• [ACTIVITY]: Lines of the data that contain the word "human" are the ones to copy.

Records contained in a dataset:
---
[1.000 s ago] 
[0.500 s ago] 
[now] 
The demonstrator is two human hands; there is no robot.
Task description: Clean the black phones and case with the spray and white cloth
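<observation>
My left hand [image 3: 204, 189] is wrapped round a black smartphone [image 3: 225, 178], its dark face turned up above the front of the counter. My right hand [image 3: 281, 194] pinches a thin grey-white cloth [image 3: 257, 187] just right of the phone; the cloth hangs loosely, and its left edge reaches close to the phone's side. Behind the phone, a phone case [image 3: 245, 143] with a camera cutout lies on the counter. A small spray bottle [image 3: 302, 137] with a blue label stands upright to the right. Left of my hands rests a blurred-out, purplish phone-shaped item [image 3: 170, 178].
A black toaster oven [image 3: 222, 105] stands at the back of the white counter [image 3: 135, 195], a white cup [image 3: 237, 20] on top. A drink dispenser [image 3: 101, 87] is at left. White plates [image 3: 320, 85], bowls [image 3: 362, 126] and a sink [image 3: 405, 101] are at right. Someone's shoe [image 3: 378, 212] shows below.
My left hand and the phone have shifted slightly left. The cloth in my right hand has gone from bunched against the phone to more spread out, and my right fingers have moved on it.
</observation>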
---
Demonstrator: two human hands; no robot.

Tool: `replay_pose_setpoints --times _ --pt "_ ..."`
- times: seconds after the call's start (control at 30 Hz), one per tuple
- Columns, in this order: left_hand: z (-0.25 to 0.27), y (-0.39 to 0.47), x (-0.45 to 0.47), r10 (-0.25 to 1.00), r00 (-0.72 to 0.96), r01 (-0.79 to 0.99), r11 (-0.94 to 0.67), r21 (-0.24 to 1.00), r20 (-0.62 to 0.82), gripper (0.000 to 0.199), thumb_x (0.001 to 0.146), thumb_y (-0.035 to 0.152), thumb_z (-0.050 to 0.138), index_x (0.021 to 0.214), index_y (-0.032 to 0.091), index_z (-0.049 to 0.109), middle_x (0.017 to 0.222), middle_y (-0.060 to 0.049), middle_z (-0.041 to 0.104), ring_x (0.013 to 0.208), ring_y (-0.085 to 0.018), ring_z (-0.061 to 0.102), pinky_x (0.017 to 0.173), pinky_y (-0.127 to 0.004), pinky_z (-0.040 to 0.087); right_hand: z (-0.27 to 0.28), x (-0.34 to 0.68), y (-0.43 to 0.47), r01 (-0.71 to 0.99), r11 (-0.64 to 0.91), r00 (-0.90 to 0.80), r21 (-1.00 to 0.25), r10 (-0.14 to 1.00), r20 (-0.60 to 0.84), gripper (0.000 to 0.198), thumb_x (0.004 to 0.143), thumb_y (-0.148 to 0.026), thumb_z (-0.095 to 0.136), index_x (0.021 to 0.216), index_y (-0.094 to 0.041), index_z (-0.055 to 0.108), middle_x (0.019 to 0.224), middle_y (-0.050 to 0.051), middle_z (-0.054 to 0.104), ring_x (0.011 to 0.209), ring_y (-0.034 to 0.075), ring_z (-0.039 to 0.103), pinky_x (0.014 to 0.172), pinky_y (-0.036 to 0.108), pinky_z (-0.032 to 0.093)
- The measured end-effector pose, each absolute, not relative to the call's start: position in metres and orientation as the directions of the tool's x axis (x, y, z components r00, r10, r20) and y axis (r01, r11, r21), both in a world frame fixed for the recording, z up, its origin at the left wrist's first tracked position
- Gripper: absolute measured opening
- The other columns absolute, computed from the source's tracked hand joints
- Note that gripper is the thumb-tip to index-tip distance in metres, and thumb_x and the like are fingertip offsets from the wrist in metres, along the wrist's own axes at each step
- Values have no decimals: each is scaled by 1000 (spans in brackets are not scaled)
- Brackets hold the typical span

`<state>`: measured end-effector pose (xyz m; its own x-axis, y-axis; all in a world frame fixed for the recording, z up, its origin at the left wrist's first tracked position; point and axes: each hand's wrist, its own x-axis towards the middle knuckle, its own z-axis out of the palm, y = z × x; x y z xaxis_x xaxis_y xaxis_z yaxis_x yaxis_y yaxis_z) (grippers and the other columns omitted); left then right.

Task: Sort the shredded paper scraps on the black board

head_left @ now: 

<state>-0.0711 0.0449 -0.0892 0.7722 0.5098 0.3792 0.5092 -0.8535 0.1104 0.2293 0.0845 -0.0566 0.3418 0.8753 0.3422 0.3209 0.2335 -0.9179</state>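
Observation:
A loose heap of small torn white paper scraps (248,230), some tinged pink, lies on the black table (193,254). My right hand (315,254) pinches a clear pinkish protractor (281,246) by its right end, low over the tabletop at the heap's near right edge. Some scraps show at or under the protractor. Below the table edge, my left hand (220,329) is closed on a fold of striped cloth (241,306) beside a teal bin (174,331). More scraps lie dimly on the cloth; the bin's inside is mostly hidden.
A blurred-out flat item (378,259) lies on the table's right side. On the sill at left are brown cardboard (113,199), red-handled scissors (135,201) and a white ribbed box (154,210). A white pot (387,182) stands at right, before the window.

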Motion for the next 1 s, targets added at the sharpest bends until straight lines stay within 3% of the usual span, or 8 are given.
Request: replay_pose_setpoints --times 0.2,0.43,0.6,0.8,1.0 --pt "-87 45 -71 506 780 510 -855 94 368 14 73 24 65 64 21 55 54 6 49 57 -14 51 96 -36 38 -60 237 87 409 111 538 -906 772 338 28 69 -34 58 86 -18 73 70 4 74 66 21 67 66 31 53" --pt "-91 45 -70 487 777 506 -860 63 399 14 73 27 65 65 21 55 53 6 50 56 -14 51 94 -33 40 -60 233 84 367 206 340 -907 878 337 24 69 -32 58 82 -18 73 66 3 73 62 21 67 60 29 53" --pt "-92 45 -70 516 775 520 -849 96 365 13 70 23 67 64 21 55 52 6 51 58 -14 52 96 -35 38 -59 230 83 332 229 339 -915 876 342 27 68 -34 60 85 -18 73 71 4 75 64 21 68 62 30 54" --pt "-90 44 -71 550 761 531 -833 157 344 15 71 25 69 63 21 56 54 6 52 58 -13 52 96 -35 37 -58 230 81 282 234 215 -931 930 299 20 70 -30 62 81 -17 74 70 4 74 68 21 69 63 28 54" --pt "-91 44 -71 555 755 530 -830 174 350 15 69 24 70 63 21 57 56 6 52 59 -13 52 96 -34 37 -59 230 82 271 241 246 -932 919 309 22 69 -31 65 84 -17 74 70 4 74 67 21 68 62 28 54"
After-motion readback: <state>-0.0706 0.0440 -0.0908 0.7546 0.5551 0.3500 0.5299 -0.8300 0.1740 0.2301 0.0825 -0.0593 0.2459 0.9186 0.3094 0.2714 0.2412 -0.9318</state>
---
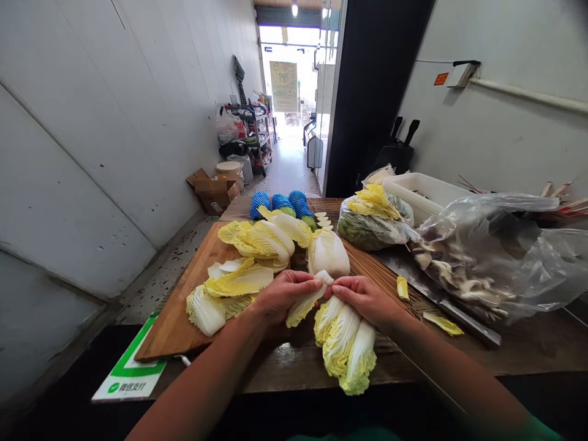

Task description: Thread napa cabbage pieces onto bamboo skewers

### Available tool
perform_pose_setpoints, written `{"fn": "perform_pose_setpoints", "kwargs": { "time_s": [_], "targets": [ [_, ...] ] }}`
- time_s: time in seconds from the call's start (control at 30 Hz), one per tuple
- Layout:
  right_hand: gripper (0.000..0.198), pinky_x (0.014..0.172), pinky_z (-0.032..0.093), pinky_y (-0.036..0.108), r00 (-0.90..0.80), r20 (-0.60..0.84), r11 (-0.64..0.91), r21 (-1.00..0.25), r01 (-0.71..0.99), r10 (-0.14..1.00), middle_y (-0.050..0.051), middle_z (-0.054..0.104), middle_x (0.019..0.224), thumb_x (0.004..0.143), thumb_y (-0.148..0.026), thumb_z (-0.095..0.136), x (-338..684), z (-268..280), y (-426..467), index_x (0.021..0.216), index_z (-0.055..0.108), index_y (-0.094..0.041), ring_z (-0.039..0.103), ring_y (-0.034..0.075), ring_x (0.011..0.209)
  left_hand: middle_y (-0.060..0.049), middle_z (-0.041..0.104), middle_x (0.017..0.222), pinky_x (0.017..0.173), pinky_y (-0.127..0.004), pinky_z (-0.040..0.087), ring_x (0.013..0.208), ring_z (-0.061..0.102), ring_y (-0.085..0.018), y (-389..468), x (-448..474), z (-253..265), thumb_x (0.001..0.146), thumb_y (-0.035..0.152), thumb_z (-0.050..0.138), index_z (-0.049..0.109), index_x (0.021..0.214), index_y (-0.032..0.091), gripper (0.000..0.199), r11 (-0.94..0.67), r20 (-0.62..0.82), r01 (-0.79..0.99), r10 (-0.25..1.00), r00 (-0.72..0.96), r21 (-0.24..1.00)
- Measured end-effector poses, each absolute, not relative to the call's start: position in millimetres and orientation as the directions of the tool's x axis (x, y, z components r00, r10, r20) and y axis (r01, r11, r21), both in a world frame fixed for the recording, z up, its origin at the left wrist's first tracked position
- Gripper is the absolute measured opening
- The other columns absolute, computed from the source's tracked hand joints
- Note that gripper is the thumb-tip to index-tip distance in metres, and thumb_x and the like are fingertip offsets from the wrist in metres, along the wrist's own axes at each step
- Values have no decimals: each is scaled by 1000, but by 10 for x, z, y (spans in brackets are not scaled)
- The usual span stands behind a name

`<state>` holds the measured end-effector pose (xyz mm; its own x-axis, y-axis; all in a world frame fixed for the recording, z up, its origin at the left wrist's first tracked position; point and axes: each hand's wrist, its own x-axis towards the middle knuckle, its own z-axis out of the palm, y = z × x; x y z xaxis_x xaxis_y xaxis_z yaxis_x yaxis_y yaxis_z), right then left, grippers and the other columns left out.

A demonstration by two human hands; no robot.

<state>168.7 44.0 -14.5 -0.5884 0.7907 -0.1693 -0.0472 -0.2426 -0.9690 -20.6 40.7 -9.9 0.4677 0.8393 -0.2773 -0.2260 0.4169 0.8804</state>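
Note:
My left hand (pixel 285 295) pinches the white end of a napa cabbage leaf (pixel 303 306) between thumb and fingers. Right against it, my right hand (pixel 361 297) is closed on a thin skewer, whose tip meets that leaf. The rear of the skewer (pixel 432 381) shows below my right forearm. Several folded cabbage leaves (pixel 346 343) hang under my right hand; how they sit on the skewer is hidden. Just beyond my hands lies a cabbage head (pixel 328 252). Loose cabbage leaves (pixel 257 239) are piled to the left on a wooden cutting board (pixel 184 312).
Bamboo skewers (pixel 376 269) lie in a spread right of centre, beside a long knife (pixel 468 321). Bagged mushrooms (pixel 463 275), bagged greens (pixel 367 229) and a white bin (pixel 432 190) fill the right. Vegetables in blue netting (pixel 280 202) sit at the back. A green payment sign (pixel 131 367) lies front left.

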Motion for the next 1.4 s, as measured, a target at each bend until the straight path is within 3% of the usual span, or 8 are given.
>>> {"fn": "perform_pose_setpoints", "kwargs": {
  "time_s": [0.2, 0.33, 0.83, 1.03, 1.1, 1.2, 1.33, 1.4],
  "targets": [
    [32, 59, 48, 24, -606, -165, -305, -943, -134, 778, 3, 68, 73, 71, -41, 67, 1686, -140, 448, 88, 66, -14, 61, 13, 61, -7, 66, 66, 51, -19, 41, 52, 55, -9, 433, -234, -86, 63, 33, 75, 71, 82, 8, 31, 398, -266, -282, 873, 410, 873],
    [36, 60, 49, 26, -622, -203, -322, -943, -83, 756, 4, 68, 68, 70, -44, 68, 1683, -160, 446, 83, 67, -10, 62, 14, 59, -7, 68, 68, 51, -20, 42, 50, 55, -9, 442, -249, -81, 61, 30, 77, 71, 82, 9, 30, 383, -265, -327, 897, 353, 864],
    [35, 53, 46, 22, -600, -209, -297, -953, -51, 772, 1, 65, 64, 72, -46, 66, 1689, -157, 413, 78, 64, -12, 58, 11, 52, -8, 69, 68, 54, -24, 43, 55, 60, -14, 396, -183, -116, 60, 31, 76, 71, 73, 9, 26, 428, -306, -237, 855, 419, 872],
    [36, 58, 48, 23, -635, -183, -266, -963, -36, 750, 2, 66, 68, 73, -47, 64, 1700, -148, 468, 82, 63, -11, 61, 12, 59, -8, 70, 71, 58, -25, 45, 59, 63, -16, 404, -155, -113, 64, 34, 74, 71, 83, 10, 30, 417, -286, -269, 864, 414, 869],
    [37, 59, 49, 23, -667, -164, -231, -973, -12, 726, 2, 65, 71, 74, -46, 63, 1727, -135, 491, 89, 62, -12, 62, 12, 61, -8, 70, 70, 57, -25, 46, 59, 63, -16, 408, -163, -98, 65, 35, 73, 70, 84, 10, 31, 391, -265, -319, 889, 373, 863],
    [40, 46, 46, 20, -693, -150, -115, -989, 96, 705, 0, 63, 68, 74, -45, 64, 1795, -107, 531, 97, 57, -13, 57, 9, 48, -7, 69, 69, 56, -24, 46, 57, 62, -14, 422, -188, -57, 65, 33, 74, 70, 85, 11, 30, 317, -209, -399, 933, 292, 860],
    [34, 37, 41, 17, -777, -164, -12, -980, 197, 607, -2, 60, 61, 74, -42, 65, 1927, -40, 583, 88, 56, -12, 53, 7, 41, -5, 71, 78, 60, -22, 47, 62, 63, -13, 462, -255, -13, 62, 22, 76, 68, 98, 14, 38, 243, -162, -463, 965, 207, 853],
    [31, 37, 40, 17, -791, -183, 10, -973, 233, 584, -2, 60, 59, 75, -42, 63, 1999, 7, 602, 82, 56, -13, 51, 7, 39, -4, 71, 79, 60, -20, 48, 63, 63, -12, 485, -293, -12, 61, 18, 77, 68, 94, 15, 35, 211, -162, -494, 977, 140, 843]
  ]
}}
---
• [SOLUTION TO THIS EXERCISE]:
The demonstrator is two human hands; there is no robot.
Demonstrator: two human hands; no robot.
A demonstration by two human hands; no robot.

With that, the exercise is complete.